### WHAT IS REQUIRED:
Please report, as a bare number, how many lines below include the string "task".

### Source data:
════

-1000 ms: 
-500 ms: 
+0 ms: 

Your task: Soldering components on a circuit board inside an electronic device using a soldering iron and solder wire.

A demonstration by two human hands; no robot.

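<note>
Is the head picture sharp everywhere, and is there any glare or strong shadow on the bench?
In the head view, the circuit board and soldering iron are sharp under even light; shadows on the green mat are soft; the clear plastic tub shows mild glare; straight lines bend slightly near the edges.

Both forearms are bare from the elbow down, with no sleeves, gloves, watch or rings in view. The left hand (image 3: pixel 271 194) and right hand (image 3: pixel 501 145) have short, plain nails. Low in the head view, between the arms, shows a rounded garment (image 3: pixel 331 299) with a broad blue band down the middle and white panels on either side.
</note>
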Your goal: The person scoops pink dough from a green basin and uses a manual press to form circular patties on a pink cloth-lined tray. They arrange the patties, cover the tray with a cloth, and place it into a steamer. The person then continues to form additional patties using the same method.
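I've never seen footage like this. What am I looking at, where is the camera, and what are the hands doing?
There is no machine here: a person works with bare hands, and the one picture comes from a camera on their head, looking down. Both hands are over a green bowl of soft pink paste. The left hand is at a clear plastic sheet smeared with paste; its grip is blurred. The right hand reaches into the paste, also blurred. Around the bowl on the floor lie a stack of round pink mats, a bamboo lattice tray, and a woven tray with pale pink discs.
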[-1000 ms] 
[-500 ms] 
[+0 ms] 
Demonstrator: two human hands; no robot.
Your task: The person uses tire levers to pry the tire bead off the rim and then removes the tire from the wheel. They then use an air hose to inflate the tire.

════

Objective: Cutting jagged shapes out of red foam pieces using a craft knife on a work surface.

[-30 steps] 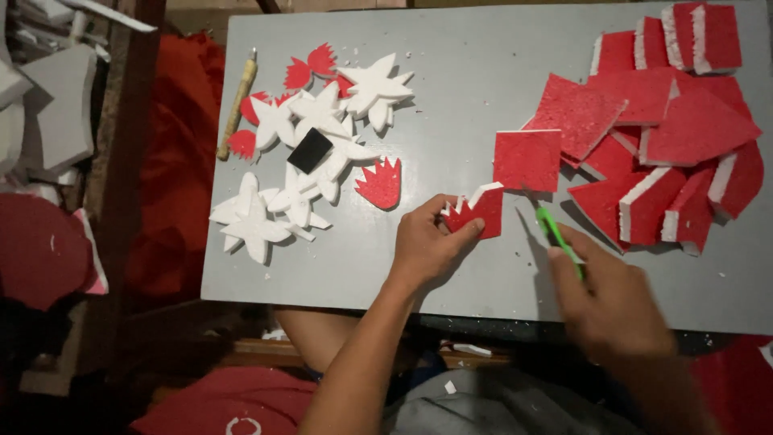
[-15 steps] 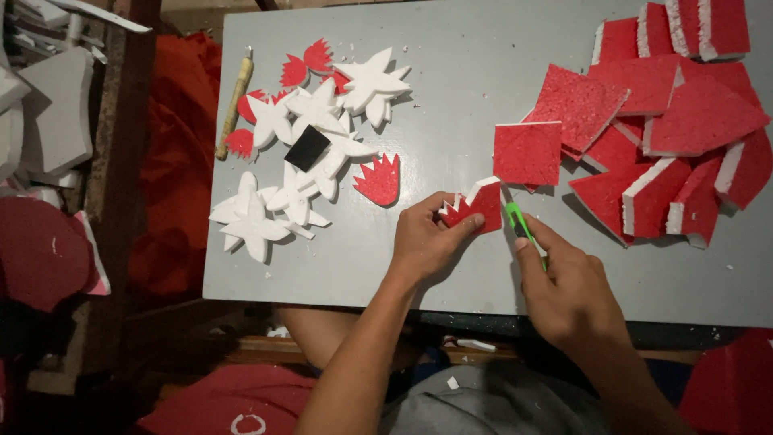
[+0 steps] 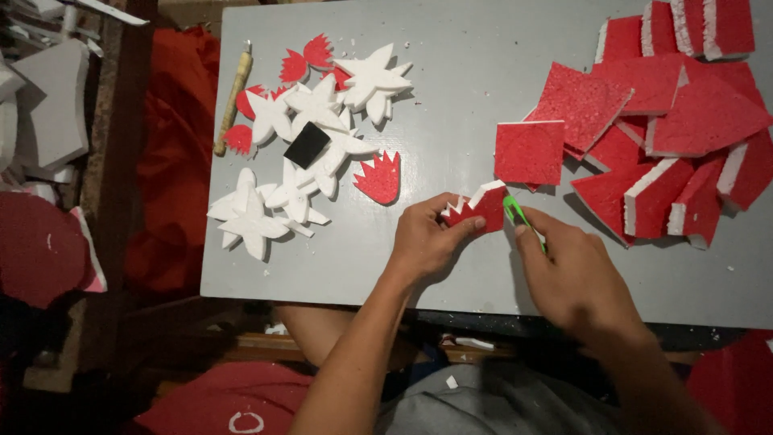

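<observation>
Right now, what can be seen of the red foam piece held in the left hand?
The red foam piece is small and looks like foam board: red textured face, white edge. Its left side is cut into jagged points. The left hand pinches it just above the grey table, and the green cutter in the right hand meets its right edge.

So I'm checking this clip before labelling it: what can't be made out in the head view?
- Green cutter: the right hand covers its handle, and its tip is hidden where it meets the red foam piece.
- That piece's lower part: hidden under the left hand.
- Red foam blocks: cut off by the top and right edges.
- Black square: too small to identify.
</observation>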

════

### RESULT OF THE EXERCISE:
2